Your goal: Your task is to copy the records that follow exactly, minus any images.

Given data:
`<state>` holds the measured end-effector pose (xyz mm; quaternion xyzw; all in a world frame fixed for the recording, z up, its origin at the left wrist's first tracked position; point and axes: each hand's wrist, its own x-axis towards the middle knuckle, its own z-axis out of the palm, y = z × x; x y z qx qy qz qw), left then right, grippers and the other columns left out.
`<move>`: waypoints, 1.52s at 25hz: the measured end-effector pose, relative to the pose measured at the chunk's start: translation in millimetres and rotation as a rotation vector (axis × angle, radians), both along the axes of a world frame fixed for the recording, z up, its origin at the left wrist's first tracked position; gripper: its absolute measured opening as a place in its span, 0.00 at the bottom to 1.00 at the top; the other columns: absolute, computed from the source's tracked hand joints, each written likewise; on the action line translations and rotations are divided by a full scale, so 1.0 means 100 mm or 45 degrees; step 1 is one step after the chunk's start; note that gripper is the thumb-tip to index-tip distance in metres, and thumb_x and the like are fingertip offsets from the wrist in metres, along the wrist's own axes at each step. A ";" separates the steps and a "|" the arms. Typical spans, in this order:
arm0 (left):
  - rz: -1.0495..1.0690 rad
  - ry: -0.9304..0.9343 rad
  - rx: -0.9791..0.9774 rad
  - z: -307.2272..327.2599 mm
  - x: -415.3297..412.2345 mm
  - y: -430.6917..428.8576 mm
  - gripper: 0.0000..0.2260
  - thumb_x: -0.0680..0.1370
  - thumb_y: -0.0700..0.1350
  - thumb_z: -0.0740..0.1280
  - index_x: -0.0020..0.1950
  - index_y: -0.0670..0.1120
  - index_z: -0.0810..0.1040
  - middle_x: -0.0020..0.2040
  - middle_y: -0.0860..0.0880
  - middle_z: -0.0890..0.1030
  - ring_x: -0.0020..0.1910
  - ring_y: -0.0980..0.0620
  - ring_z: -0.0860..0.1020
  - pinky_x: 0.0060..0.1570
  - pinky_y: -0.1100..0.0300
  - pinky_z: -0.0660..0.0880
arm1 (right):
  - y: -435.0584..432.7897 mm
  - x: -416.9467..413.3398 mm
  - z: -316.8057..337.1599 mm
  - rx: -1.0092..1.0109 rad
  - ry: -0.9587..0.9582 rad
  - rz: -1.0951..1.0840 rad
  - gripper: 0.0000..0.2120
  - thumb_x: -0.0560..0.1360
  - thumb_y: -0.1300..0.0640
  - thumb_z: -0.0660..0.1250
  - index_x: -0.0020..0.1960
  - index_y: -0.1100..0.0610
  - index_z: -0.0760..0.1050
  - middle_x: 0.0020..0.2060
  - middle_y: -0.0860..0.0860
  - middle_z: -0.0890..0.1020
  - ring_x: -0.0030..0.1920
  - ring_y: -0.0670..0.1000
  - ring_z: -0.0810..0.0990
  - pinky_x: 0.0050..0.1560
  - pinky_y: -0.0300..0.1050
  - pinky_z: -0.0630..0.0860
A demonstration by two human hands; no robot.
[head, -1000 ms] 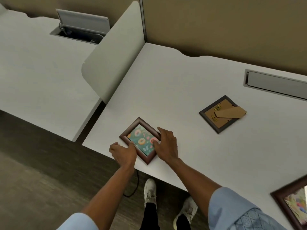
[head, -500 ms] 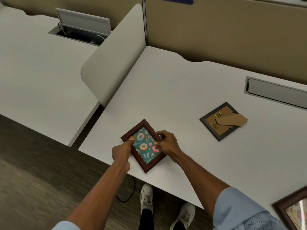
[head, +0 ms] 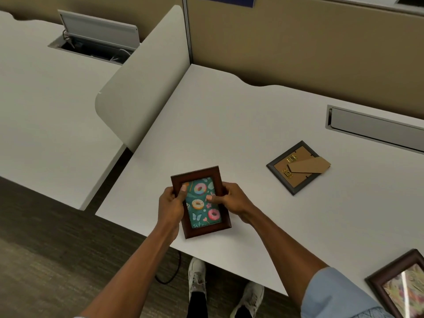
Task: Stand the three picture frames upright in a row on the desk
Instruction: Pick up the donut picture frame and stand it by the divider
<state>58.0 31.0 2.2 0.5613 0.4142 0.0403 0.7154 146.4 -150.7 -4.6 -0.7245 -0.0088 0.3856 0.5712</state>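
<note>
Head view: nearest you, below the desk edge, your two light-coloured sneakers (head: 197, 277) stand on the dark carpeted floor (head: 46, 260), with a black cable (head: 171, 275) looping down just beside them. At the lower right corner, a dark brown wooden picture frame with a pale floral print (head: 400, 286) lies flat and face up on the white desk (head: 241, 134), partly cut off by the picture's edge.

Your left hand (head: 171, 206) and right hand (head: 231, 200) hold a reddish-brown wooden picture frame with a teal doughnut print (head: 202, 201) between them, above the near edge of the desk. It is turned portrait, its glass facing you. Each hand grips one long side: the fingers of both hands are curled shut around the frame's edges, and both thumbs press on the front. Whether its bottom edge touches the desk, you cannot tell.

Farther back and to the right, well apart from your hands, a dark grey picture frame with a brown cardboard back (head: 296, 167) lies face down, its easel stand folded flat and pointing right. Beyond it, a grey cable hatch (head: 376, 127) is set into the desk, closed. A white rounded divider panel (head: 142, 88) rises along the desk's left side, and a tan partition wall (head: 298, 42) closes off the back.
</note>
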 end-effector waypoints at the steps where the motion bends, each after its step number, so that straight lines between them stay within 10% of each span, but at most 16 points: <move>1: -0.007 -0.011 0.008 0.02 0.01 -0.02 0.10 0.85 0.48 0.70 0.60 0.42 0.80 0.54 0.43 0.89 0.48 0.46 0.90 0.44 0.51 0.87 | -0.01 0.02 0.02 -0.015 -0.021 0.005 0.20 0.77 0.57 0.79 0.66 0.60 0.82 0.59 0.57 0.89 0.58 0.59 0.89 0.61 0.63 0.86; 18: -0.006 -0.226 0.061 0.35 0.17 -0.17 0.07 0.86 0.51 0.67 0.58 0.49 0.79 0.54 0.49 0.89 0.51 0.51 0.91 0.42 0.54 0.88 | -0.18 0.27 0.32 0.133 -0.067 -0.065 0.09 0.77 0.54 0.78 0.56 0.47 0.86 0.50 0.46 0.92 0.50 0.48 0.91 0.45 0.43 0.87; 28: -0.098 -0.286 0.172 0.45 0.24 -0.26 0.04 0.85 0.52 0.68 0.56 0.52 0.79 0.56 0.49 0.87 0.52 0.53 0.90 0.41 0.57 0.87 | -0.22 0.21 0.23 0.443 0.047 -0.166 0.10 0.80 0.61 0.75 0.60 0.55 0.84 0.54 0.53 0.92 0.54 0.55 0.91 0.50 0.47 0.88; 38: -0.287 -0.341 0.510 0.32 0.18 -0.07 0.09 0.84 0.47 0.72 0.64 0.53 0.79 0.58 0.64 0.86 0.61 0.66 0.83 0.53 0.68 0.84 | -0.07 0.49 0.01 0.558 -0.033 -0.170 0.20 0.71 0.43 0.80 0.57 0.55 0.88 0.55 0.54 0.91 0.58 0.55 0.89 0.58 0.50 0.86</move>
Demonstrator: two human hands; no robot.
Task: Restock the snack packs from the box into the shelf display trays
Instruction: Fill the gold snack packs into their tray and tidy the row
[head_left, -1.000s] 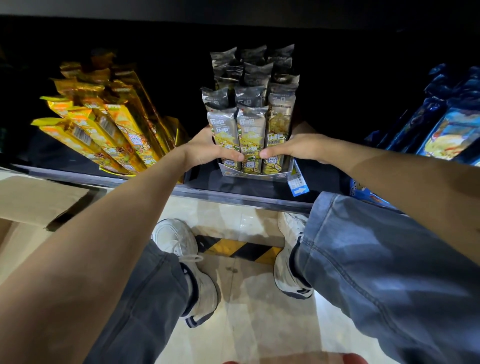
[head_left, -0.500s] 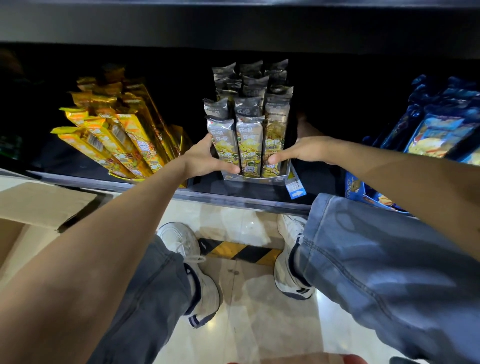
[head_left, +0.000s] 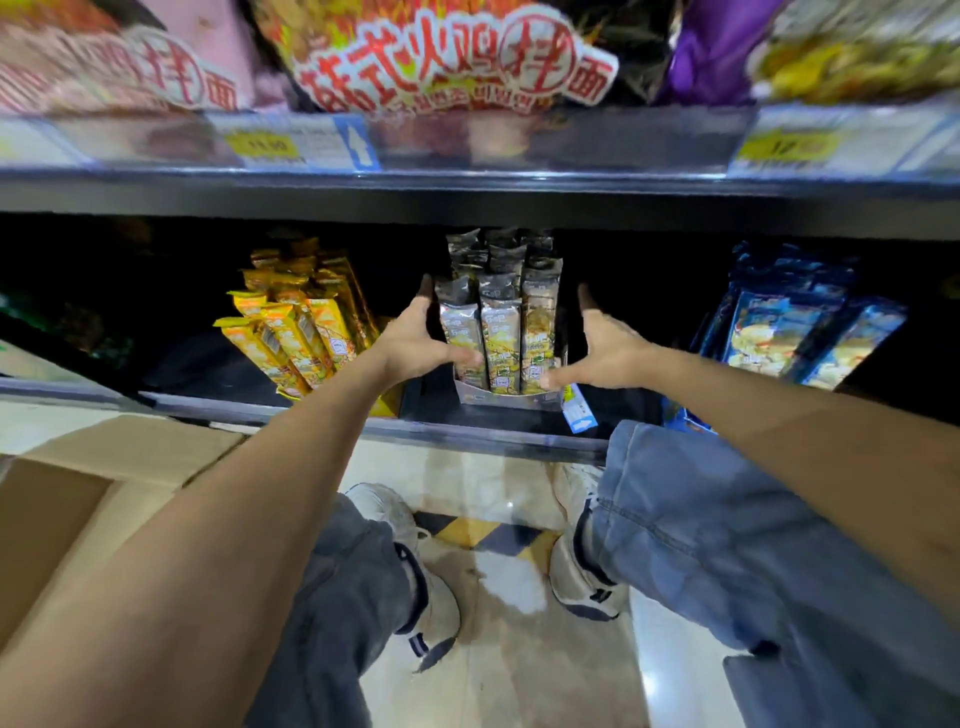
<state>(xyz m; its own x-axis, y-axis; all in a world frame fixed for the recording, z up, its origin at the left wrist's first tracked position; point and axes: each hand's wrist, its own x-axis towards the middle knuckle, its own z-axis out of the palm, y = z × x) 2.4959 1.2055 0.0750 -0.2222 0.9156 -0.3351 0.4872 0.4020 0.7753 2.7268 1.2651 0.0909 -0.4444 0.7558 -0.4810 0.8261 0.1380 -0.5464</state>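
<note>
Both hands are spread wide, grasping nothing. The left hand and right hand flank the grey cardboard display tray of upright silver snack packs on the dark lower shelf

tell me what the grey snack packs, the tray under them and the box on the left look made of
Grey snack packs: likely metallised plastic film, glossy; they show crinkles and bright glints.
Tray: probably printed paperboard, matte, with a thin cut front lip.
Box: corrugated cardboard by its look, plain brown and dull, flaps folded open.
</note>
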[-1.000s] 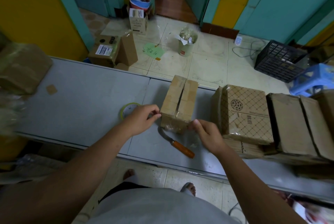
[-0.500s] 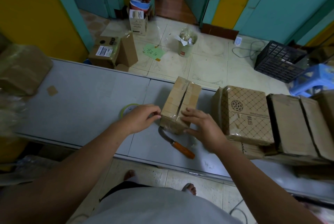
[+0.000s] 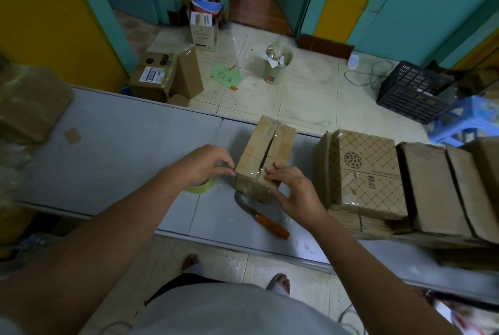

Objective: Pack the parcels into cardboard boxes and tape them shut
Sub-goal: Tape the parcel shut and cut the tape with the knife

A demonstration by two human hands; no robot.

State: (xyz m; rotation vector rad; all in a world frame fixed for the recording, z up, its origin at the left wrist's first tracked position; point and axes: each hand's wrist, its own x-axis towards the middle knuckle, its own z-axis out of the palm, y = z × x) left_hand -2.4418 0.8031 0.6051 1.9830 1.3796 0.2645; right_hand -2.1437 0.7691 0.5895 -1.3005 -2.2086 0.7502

Result:
`<state>` holds the measured end-effector pose (xyz mm; quaternion xyzw; all in a world frame fixed for the recording, z up, its origin at the left wrist's first tracked position; point and axes: each hand's wrist, its own x-axis towards the middle knuckle, its own z-axis out of the palm, y = z × x; x y z qx qy qz qw), left then right, grippers and the other columns left out.
`<move>`: waypoints, 1.52s at 25hz: the measured end-effector pose, relative to the pose measured at the chunk's start: translation in millimetres and rotation as a rotation vector (axis × angle, radians), both along the axes of a world frame fixed for the recording, z up, its origin at the left wrist's first tracked position; gripper: its absolute measured opening as a place in its span, 0.00 at the bottom to 1.00 at the top; the other columns: absolute, computed from the source's tracked hand joints, each written likewise; on the action line translations and rotations are divided by a full scale, so 1.0 means 100 mm or 45 degrees; step 1 is one step after the chunk's start; note that gripper is the thumb-tip to index-tip distance in metres, and thumb_x and the like are fingertip offsets from the wrist in metres, along the wrist's own axes at each step. A ";" separates the steps and a "|" the arms. Typical spans, in this order:
arm0 (left):
  - rz: -1.0495..1.0690 rad
  - ry: -0.9304..0.9343 rad
  - rx: -0.9791..0.9774 rad
  - z: -307.2272..327.2599 mm
  - x: -415.3297..412.2345 mm
  - y: -430.6917..428.8576 mm
  - gripper: 0.0000..0.2260
  - thumb_x: -0.0680..0.1370
  - thumb_y: -0.0700..0.1350
  - thumb_z: -0.0740..0.1280
  - index_x: -0.0020..0.1950
  - index_y: -0.0670..0.1120
  - index_z: -0.0810..0.1040
  - middle_x: -0.0020..0.2040
  - middle_y: -0.0860..0.0880
  - middle_z: -0.0890..0.1030
  - ring_x: -0.0020..0.1910
  - ring_y: -0.0980..0.0620
  - ring_z: -0.0860..0.1020
  - pinky_x: 0.0060..0.1570
  - pinky_y: -0.1100..0.0300
  - pinky_z: -0.0660..0.0880
arm1 (right):
  - y: -435.0584..432.7897 mm
  - x: -416.9467..413.3398 mm
  - z: -316.8057..337.1599 mm
  - rx: -1.0092..1.0109 rad
  - ry: -0.9587..0.9582 rad
  - rz: -1.0951..1.0840 rad
  - gripper: 0.0000..0.2120
  - thumb_x: -0.0560..0.1360
  - thumb_y: -0.1300..0.0640
  - thumb_z: -0.0660..0.1250
  - index_x: -0.0020..0.1960
  - index_y: -0.1100..0.0610
  - index_z: -0.0760..0.1050
  - middle_x: 0.0020..0.2060
  - middle_y: -0.0860..0.0860
  - middle_z: -0.0890..0.1020
  - ring_x: -0.0030..0.1920
  - ring_y: -0.0670..0.1000
  - ring_z: -0.0810..0.0990
  - pinky_x: 0.0050..0.1560
  - pinky_y: -0.0300..0.1050
  - pinky_z: -0.0630..0.0860
A demonstration by two human hands; no robot.
[head, -1000 ms] 
[head, -500 ms] 
[head, +0 ms] 
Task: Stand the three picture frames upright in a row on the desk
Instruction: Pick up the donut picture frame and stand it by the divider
<state>58.0 31.0 2.2 0.5613 0.4142 0.0403 0.7154 146.4 -150.7 -4.6 -0.7245 -0.0088 0.3856 0.5712</state>
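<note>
Head view: nearest you, below the desk edge, your two light-coloured sneakers (head: 197, 277) stand on the dark carpeted floor (head: 46, 260), with a black cable (head: 171, 275) looping down just beside them. At the lower right corner, a dark brown wooden picture frame with a pale floral print (head: 400, 286) lies flat and face up on the white desk (head: 241, 134), partly cut off by the picture's edge.

Your left hand (head: 171, 206) and right hand (head: 231, 200) hold a reddish-brown wooden picture frame with a teal doughnut print (head: 202, 201) between them, above the near edge of the desk. It is turned portrait, its glass facing you. Each hand grips one long side: the fingers of both hands are curled shut around the frame's edges, and both thumbs press on the front. Whether its bottom edge touches the desk, you cannot tell.

Farther back and to the right, well apart from your hands, a dark grey picture frame with a brown cardboard back (head: 296, 167) lies face down, its easel stand folded flat and pointing right. Beyond it, a grey cable hatch (head: 376, 127) is set into the desk, closed. A white rounded divider panel (head: 142, 88) rises along the desk's left side, and a tan partition wall (head: 298, 42) closes off the back.
</note>
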 end-effector waypoints at the steps where the motion bends, each after its step number, so that straight lines between them stay within 10% of each span, but at most 16 points: <move>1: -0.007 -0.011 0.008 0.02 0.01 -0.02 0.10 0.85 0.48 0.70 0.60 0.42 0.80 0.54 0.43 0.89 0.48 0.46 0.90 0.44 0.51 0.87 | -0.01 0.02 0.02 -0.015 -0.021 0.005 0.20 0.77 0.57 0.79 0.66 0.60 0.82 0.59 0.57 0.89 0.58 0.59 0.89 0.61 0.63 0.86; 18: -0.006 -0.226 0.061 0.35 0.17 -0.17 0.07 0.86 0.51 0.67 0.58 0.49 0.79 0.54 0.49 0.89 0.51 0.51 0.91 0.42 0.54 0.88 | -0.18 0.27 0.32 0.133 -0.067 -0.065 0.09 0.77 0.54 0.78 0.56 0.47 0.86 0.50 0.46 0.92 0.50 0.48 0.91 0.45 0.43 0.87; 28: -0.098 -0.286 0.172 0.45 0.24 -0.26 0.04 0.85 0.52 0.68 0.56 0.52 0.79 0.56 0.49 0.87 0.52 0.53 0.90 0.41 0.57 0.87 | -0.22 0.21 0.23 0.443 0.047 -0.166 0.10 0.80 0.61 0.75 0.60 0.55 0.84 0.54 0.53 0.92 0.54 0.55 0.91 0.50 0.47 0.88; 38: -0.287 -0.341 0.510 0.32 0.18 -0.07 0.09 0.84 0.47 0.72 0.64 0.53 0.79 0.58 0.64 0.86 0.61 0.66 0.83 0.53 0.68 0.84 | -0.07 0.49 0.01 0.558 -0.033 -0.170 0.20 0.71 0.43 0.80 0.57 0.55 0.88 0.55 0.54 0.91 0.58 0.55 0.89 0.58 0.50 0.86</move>
Demonstrator: two human hands; no robot.
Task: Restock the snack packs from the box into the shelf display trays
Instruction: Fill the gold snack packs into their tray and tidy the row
[head_left, -1.000s] 
[head_left, -0.500s] 
[head_left, +0.000s] 
<state>(xyz m; its own x-axis, y-axis; all in a world frame fixed for the recording, z up, its origin at the left wrist's first tracked position; point and axes: each hand's wrist, its own x-axis towards the middle knuckle, its own z-axis out of the palm, y = z × x) 2.4959 1.2055 0.0750 -0.2222 0.9156 -0.3351 0.4872 0.4020 0.7753 2.7268 1.2651 0.0909 -0.4444 0.7558 -0.4810 0.8261 0.1380 -0.5464</state>
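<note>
Both hands are spread wide, grasping nothing. The left hand and right hand flank the grey cardboard display tray of upright silver snack packs on the dark lower shelf

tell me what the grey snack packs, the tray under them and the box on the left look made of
Grey snack packs: likely metallised plastic film, glossy; they show crinkles and bright glints.
Tray: probably printed paperboard, matte, with a thin cut front lip.
Box: corrugated cardboard by its look, plain brown and dull, flaps folded open.
</note>
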[-1.000s] 
[-0.500s] 
[+0.000s] 

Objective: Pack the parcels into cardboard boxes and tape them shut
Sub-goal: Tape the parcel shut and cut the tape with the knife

A demonstration by two human hands; no robot.

State: (xyz m; rotation vector rad; all in a world frame fixed for the recording, z up, its origin at the left wrist's first tracked position; point and axes: each hand's wrist, its own x-axis towards the middle knuckle, its own z-axis out of the palm, y = z × x) left_hand -2.4418 0.8031 0.6051 1.9830 1.3796 0.2645; right_hand -2.1437 0.7691 0.5895 -1.3005 -2.2086 0.7502

The complete answer has been presented.